Vladimir · ‎2019-01-21

Can you post the cluster topology, (obviously obfuscating public IPs)?

Etheldra_Freder · ‎2019-01-21

Is this what you needed?

Vladimir · ‎2019-01-21

Take a look at Monitoring of VLAN interfaces in ClusterXL and see if it is applicable, as by default only lowest and highest VLANs are being monitored.

Additionally, I'd suggest changing CCP mode to broadcast.

Also, your management interface for this cluster is configured as "External".

While it is not necessarily an issue, your connectivity to the standby member may be affected, if you are connecting to it from the network not directly attached to it:

https://community.checkpoint.com/message/13560-problem-accessing-standby-cluster-member-from-non-loc...

Vladimir · ‎2019-01-21

One more thing of note, and I am not sure if it is or is not an issue, is the name of the cluster interface mapped to eth3.30. You are using POS(021), which is using special characters. I'd like for someone else to chime in and clarify if this is an acceptable name for the interface. Dameon Welch-Abernathy‌, Valeri Loukine‌, Kaspars Zibarts‌, Timothy Hall‌, or anyone else who can speak with authority, I'd appreciate your input.

Alessandro_Marr · ‎2019-01-21

you could try run show "routed cluster-state detailed" to see more information of event. Are you running any dynamic routing protocol?

Etheldra_Freder · ‎2019-01-21

Is there a way to remove the previous post I did not remove the IPs.

Attached is the more private one

.

Etheldra_Freder · ‎2019-01-21

I was able to delete it.

Timothy_Hall · ‎2019-01-21

Are you *sure* that ClusterXL is not logging anything about the cluster right around when the outage starts?

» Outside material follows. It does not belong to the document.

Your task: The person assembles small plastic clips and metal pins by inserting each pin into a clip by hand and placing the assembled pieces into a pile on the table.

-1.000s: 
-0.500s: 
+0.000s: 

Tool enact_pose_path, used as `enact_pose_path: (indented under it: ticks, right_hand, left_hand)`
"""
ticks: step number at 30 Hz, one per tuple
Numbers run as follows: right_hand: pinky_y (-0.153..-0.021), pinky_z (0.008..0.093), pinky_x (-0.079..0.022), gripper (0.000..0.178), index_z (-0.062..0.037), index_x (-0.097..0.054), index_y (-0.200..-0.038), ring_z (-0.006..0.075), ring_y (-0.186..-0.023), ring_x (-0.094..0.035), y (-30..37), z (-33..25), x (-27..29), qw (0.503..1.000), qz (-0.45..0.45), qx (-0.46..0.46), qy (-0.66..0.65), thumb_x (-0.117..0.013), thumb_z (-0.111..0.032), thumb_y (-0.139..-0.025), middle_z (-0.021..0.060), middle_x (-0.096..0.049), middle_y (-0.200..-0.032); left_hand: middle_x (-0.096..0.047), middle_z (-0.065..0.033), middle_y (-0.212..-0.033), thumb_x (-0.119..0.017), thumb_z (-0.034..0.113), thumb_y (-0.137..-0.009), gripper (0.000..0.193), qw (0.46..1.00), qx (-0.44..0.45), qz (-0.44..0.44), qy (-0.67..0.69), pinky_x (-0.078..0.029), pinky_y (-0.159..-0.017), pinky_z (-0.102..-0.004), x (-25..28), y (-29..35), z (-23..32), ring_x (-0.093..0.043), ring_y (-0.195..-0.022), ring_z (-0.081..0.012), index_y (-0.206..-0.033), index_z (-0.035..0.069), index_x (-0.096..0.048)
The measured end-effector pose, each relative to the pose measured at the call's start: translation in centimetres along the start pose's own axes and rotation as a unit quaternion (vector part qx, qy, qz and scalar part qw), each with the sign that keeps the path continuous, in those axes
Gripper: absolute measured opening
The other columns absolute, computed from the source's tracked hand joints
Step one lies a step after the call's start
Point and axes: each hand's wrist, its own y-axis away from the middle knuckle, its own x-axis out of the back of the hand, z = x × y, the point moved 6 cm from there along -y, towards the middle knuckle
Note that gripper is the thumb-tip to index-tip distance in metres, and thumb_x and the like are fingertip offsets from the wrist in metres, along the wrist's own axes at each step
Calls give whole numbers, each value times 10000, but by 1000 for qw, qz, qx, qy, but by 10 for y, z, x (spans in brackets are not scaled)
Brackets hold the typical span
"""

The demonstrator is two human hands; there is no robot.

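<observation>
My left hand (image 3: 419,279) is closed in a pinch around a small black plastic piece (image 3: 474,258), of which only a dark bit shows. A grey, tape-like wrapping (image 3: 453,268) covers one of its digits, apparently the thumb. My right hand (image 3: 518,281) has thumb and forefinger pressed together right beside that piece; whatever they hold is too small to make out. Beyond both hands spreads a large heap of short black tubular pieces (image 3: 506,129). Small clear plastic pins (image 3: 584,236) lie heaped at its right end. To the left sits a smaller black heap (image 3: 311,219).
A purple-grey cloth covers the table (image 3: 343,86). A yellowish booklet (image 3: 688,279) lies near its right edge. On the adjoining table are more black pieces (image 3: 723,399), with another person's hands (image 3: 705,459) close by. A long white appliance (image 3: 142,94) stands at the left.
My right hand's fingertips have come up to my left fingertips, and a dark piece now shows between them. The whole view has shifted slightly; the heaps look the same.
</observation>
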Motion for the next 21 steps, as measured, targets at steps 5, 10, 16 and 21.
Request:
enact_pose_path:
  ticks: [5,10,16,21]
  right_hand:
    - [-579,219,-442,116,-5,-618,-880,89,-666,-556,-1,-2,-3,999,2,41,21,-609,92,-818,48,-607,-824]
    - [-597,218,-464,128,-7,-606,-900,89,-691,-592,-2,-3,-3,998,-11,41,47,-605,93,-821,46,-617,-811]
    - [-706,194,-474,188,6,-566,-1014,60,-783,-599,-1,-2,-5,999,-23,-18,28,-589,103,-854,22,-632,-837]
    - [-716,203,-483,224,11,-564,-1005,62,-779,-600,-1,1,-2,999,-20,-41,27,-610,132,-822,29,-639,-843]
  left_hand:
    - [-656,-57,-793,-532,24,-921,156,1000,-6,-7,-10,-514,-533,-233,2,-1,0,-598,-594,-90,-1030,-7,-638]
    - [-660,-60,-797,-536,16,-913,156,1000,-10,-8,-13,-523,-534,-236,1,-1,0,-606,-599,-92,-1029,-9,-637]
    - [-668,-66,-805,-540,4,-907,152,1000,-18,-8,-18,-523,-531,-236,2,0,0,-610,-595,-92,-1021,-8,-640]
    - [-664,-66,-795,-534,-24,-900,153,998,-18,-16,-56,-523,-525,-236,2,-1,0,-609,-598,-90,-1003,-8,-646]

Use a log filter of "type:Control" to zero in on ClusterXL-related messages; also try looking in /var/log/messages*. Any CUL (Cluster Under Load) notifications? It is not common for a Check Point firewall with the latest GA Jumbo HFA to partially fail in such a way that it cannot pass traffic without a failover occurring, as ClusterXL has its monitoring talons sunk pretty deep into the firewall code. VRRP on the other hand is another matter entirely (split-brain and routing black hole cocktails anyone?), but I digress...

If ClusterXL/messages file is not uttering a peep until you cause a manual failover, that usually suggests some kind of Layer 2 or Layer 3 issue is occurring such as Proxy ARP not working any more, duplicate IP/MAC address, a routing flap, or maybe even a switch STP issue. You can sort of confirm this by setting up monitoring of upstream and downstream IP address in ClusterXL here to cause a failover to occur: sk35780: How to configure $FWDIR/bin/clusterXL_monitor_ips script to run automatically on Gaia / Sec...

Could also be some kind of transient resource issue on the firewall but that is unlikely, you can check out this possibility by running cpview in historical mode (-t) and stepping back to the point in time right before the outage started. Unfortunately the only way to really figure this out is to get on the console of the active firewall when the outage is happening, and look at traffic trying to enter and leave the firewall interfaces with tcpdump (assuming there is any).

--

CheckMates Break Out Sessions Speaker

CPX 2019 Las Vegas & Vienna - Tuesday@13:30

Gaia 4.18 (R82) Immersion Tips, Tricks, & Best Practices Video Course
Now Available at https://shadowpeak.com/gaia4-18-immersion-course

Etheldra_Freder · ‎2019-01-30

Good Afternoon I wanted to give you all an update on this issue.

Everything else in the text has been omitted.